Hierarchical clustering is a popular unsupervised learning technique used to group similar data points into clusters. Evaluating the similarity between two hierarchical clusterings, often represented as dendrograms, is crucial for tasks like method selection or cluster validation. While cophenetic correlation is a common approach, this article delves into the complexities and potential pitfalls of comparing dendrograms for selecting the “right” method or distance measure in hierarchical clustering.

Key Considerations When Comparing Hierarchical Clusterings

Several critical factors influence the interpretation and comparison of hierarchical clustering results:

Impact of Agglomeration Methods on Dendrogram Appearance

Different agglomeration methods (e.g., single, complete, Ward’s) inherently produce distinct dendrogram structures, even with identical or random data. Visually comparing dendrograms generated by different methods can be misleading and should not be the sole basis for method selection. A more appropriate comparison involves using the same method on different datasets to observe variations in clustering patterns.

Ward’s Method and Cluster Number Selection

Ward’s method, while effective, presents a unique challenge when determining the optimal number of clusters from its dendrogram. The method’s reliance on summative coefficients can create a misleading impression of improved clustering with larger clusters. Standardizing the dendrogram by dividing the coefficient growth at each step by the combined cluster size can mitigate this issue, though graphical implementation might be challenging. Relying on formal internal clustering criteria, rather than solely visual inspection, offers a more robust approach to cluster number determination.

Conscious Selection of Distance Measures and Methods

Blindly experimenting with distance measures and agglomeration methods is discouraged. Instead, a conscious selection based on the data characteristics and research objectives is recommended. The chosen distance should accurately reflect the relevant aspects of dissimilarity, while the method should align with the desired cluster archetype (e.g., type, circle, chain).

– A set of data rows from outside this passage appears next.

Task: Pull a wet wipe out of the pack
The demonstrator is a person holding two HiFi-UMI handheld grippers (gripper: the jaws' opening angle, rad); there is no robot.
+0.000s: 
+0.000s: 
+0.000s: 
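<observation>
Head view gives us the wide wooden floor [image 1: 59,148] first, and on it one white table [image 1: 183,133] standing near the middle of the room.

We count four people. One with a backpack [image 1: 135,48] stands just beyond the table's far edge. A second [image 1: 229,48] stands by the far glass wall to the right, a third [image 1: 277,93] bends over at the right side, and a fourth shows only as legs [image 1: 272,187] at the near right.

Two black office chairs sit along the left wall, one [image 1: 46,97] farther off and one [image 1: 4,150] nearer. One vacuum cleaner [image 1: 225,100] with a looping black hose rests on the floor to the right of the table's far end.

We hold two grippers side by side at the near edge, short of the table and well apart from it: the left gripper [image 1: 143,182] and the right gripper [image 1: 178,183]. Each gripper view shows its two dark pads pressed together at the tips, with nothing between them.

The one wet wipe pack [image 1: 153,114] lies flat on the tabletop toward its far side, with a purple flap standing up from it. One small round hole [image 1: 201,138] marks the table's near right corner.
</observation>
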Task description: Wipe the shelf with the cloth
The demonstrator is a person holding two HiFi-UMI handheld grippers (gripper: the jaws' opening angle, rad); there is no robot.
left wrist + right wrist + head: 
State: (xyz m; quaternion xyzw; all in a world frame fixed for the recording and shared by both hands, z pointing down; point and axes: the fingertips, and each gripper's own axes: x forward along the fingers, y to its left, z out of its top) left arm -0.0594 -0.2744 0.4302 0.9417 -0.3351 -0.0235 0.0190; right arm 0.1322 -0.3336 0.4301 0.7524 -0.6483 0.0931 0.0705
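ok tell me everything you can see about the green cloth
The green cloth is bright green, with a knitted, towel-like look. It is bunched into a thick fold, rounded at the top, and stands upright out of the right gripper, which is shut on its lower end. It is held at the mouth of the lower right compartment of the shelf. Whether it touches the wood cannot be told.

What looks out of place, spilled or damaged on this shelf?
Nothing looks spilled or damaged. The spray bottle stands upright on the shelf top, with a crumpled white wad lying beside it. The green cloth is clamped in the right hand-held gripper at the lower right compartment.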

Data Type, Distance Measure, and Method Compatibility

Certain methods have specific data and distance requirements. For instance, Ward’s and centroid methods, relying on centroid calculations in Euclidean space, are best suited for continuous data and (squared) Euclidean distance. Applying these methods to binary data or non-Euclidean distances can lead to incongruous results. Careful consideration of data/distance/method compatibility is paramount.

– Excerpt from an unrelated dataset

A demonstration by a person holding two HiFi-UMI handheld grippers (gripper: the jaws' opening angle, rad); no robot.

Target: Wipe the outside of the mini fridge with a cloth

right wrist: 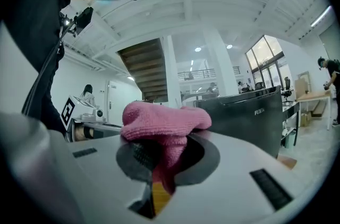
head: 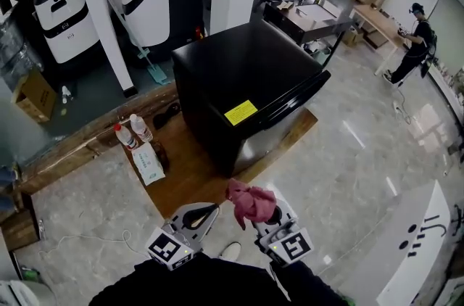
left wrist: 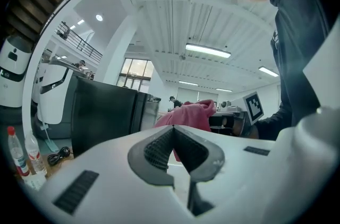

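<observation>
- Head view: we hold the pink cloth (head: 251, 201) in our right gripper (head: 267, 216), apart from the black mini fridge (head: 246, 87), which seems to stand on a wooden board (head: 192, 174); our left gripper (head: 205, 212) is just beside.
- Left gripper view: the fingers (left wrist: 159, 148) are pressed together on nothing.
- Right gripper view: the fingers (right wrist: 139, 154) clamp the cloth; the fridge stands beyond.

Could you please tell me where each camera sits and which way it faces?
Head view: on the person's head, steeply down at the mini fridge; left gripper, right gripper below.
Left gripper view: on that gripper, up along its shut, empty jaws; person's torso right.
Right gripper view: on that gripper, along jaws shut on the cloth; torso left.
All three share fridge and cloth.
</observation>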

Data Preprocessing and Visual Inspection

Data preprocessing, including centering, scaling, and transformations, significantly impacts clustering outcomes. Thoughtful preprocessing, guided by interpretational considerations, is essential. Visual inspection of the data before applying clustering algorithms can reveal underlying patterns and inform preprocessing decisions.

Hierarchical Classification vs. Clustering History

Not all agglomerative clustering methods yield a true hierarchical classification. While some methods, like the centroid method, define clusters based on emergent features, others, like complete linkage, focus on individual object distances, creating a historical record of merging rather than a taxonomic structure.

Limitations of Greedy Algorithms in Hierarchical Clustering

Hierarchical clustering employs a greedy algorithm, making locally optimal choices at each step. This approach can lead to suboptimal solutions, particularly with larger datasets and increasing numbers of steps. For large samples (thousands of objects), alternative clustering techniques may be more suitable.

Cophenetic Correlation and Beyond

While cophenetic correlation, based on comparing pairwise colligation coefficients or their ranks between dendrograms, offers a quantitative measure of similarity, it’s crucial to acknowledge the aforementioned complexities. Further research into comparing dendrograms and hierarchical classifications is encouraged for a more comprehensive understanding. Exploring alternative metrics and considering the inherent limitations of hierarchical clustering are vital for robust and meaningful comparisons.

Conclusion

Comparing hierarchical clusterings requires careful consideration of various factors beyond simple visual comparison of dendrograms. Understanding the influence of agglomeration methods, distance measures, data types, and preprocessing techniques is crucial for accurate interpretation and method selection. While cophenetic correlation offers a quantitative approach, a holistic evaluation encompassing these factors is essential for robust and meaningful comparison of hierarchical clustering results.